Knudson's insight was to compare the incidence of retinoblastomas, including the number of tumors, the ages of occurrence, and whether tumors occurred in both eyes, among children in families with and without hereditary predisposition to retinoblastomas. Children in families with a hereditary predisposition have more tumors at a younger age and usually have tumors in both eyes. Children in families without the hereditary predisposition usually have only one tumor at a later age.

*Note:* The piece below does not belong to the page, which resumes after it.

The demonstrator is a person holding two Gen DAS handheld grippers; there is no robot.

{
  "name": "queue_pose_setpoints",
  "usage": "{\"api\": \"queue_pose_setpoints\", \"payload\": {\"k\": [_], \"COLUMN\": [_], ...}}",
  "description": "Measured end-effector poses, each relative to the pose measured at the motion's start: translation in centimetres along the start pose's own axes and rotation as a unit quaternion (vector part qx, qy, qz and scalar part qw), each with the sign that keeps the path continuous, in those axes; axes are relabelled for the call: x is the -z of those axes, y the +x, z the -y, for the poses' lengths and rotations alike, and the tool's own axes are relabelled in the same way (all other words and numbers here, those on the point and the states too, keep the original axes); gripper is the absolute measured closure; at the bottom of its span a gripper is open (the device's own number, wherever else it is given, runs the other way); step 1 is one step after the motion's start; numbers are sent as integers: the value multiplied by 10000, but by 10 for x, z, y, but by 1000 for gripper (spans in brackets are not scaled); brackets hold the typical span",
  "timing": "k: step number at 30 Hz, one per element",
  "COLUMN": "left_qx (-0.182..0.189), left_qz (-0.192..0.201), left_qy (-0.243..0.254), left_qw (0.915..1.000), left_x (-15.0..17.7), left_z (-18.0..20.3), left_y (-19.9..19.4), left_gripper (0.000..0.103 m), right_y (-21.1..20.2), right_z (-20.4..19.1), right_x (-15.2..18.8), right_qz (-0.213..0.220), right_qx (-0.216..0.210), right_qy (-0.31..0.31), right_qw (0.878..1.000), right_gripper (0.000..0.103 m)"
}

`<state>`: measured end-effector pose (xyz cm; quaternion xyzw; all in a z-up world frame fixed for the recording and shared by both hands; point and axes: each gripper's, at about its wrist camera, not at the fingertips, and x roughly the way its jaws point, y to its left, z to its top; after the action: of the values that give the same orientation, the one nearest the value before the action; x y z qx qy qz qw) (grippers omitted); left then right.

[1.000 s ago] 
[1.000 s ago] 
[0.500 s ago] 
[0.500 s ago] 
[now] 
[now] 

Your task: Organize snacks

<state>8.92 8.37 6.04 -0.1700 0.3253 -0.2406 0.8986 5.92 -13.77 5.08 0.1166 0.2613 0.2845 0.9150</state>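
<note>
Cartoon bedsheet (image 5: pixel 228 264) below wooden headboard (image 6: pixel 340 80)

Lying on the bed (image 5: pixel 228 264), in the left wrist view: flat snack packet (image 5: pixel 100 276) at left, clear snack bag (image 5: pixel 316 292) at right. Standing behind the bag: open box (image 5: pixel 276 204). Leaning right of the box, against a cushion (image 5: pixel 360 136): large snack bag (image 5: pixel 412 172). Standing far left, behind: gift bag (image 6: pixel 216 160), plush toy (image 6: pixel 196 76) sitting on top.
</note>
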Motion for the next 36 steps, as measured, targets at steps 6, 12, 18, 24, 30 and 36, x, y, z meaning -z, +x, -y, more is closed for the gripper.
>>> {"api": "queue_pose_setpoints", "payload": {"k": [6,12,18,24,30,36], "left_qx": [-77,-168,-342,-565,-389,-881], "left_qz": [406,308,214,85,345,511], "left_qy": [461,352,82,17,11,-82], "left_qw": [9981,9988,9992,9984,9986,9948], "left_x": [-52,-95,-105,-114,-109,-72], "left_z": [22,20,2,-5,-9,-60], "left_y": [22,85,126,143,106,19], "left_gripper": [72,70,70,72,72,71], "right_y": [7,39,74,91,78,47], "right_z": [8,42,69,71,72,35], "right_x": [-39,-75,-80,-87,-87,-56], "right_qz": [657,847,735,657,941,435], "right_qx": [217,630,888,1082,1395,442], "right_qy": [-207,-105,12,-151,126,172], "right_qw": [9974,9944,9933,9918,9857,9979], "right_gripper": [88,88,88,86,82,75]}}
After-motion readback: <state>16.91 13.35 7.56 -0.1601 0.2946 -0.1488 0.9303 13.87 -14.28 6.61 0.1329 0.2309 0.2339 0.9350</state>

The differences in occurrence can be explained by the rate of gene mutation during cell division (a somatic mutation), and a model that requires only one somatic mutation per tumor in hereditary cases but requires two somatic mutations, one on each copy of a particular cell cycle control gene, in one cell lineage in non-hereditary cases, i.e. the co-occurrence of two rare events. Knudson subsequently showed that the model was not only applicable to retinoblastoma but also to Wilms' tumors of the kidney. These studies led to the concept of tumor suppressor genes, which Knudson called "anti-oncogenes."

==Honors and awards==
He received numerous prizes and honorary doctorates for his work, most prominently the 1998 Albert Lasker Award for Clinical Medical Research. He also received the 1999 American Society of Pediatric Hematology/Oncology (ASPHO) Distinguished Career Award, the 2005 American Association for Cancer Research (AACR) Award for Lifetime Achievement in Cancer Research, and the 2004 Kyoto Prize in Life sciences. He was a member of the National Academy of Sciences, the American Philosophical Society, and the American Academy of Arts and Sciences.

==Personal life==
After a long illness, Knudson died on July 10, 2016, at the age of 93 at his home in Philadelphia . His wife of 40 years, Anna Meadows, was a distinguished pediatric oncologist (now retired) at the Children's Hospital of Philadelphia at the University of Pennsylvania.